◆ Problem to solve:
With pictures excluded, copy word for word the lines in the data below from the line containing "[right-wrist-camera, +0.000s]" through the line containing "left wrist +".

◆ Excerpted records:

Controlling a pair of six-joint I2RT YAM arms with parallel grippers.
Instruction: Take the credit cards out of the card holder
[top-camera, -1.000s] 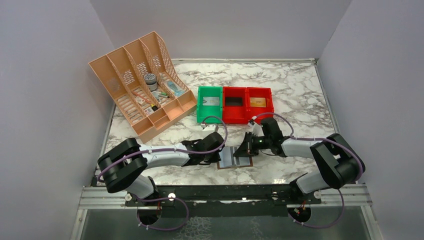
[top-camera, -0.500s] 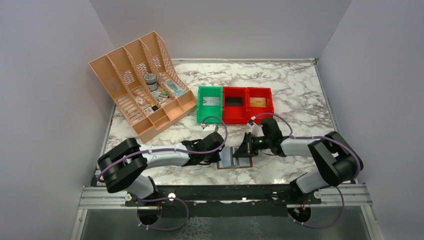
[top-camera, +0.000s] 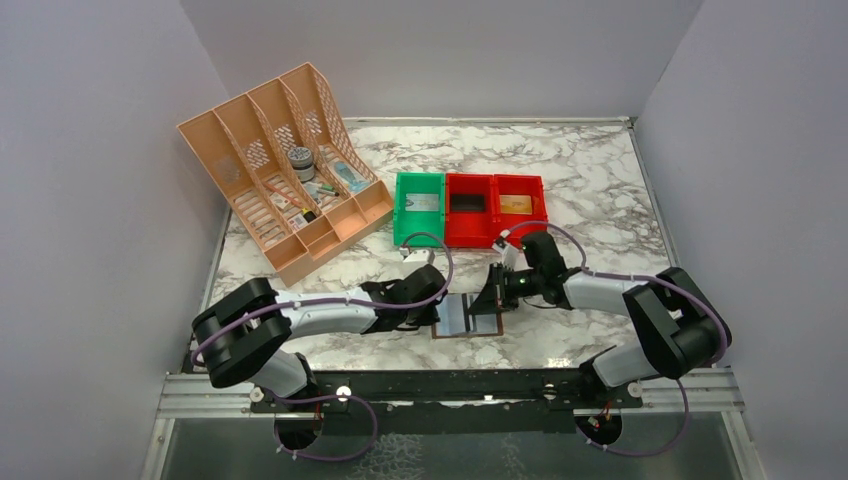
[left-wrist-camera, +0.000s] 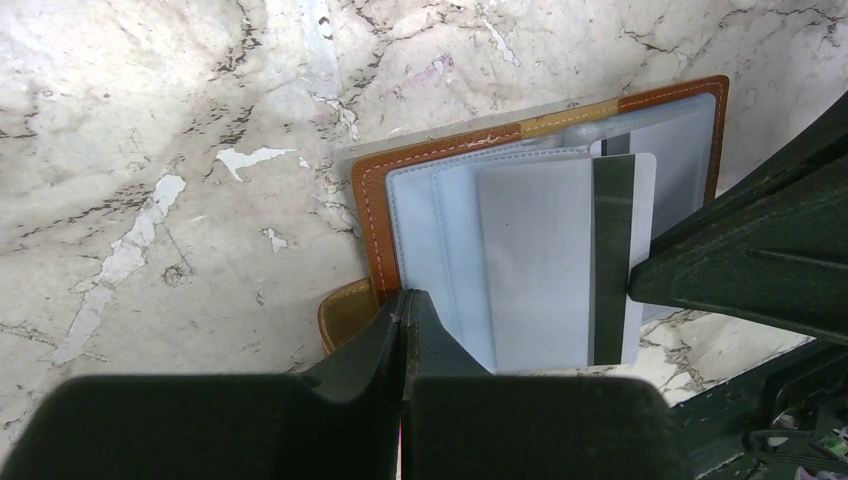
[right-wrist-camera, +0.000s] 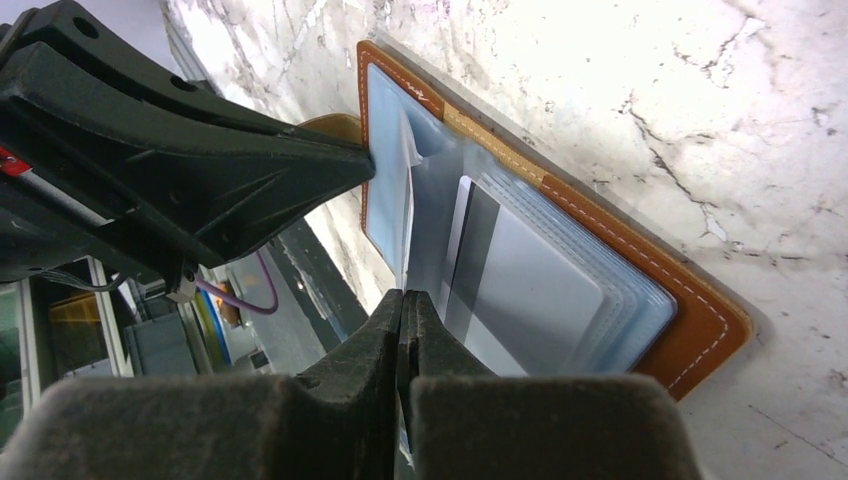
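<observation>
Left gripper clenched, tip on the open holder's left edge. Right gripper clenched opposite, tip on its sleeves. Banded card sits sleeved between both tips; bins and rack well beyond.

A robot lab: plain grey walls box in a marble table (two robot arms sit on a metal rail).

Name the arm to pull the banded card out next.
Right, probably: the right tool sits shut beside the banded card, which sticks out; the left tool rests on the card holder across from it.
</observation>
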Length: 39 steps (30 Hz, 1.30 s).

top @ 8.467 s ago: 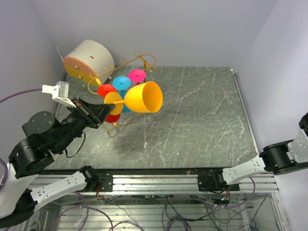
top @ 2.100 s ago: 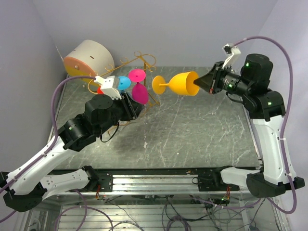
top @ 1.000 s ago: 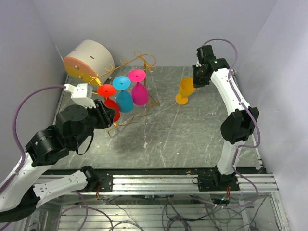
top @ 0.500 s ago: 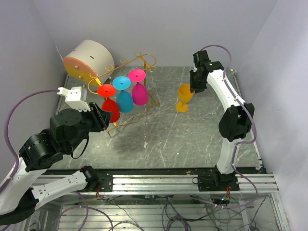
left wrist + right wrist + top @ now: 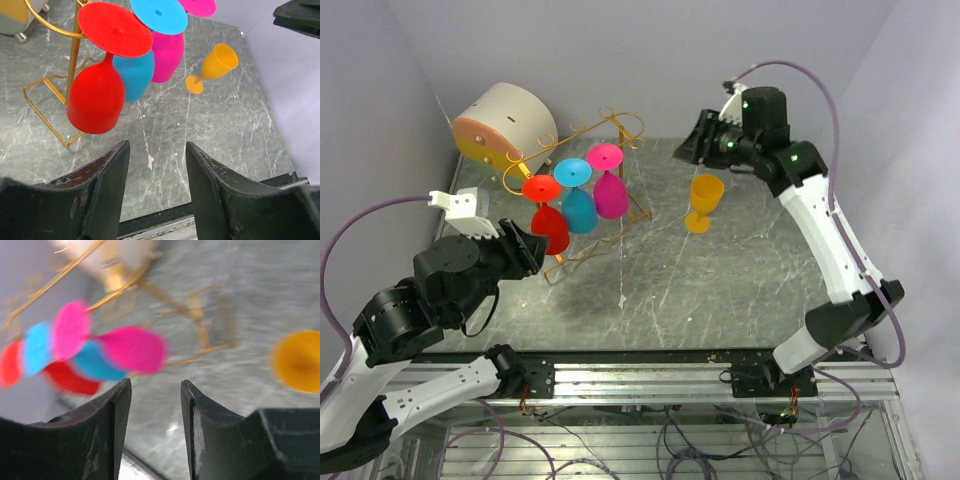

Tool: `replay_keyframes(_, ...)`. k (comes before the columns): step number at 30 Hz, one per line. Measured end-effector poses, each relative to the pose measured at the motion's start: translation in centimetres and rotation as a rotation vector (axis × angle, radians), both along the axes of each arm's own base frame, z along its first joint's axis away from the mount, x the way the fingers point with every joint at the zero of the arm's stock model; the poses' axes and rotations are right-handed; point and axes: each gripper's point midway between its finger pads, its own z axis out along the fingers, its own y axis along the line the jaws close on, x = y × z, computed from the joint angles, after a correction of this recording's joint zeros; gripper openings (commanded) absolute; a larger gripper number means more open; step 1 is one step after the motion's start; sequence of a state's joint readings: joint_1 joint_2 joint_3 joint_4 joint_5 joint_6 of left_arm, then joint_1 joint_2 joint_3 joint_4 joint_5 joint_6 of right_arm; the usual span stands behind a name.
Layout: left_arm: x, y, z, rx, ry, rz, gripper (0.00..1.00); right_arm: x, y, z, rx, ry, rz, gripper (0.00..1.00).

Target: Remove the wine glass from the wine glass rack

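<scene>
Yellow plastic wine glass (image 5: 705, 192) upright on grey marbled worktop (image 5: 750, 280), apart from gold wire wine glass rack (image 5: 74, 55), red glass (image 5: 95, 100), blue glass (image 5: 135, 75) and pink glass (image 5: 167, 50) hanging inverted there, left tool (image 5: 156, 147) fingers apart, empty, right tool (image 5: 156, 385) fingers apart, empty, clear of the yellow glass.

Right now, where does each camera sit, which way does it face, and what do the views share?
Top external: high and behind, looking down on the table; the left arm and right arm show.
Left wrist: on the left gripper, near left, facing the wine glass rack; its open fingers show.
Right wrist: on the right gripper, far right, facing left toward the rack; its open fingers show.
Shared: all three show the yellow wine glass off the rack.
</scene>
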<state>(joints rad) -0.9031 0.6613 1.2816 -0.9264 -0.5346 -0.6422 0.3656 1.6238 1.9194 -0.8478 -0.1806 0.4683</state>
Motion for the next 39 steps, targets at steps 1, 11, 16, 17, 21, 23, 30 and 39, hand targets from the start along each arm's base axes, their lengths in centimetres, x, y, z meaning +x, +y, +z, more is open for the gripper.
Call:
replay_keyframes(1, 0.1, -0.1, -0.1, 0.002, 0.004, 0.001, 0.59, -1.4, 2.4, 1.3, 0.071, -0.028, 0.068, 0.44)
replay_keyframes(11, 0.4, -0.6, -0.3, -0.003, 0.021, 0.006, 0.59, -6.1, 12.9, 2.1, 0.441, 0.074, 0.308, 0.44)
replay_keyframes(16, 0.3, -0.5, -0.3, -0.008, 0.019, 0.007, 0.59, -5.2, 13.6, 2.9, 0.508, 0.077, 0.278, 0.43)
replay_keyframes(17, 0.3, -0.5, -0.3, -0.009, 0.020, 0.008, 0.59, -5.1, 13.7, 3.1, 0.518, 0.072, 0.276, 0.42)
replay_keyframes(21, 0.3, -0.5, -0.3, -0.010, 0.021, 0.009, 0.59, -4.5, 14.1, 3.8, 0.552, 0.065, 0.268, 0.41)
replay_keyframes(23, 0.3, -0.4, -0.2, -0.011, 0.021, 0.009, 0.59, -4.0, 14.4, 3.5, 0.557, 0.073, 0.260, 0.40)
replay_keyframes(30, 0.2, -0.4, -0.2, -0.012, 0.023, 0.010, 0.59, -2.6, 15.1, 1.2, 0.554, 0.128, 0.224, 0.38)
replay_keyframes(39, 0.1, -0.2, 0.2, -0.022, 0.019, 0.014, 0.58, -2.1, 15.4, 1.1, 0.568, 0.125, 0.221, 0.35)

◆ Response to the exercise:
[right-wrist-camera, +0.000s] 
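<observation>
Left gripper clenched, tip on the open holder's left edge. Right gripper clenched opposite, tip on its sleeves. Banded card sits sleeved between both tips; bins and rack well beyond.

A robot lab: plain grey walls box in a marble table (two robot arms sit on a metal rail).

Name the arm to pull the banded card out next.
Right, probably: the right tool sits shut beside the banded card, which sticks out; the left tool rests on the card holder across from it.
</observation>
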Length: 39 steps (30 Hz, 1.30 s).

top @ 8.467 s ago: 
top @ 2.100 s ago: 
top @ 1.000 s ago: 
top @ 0.500 s ago: 
left wrist + right wrist + top @ now: 

The exercise calls for nothing further.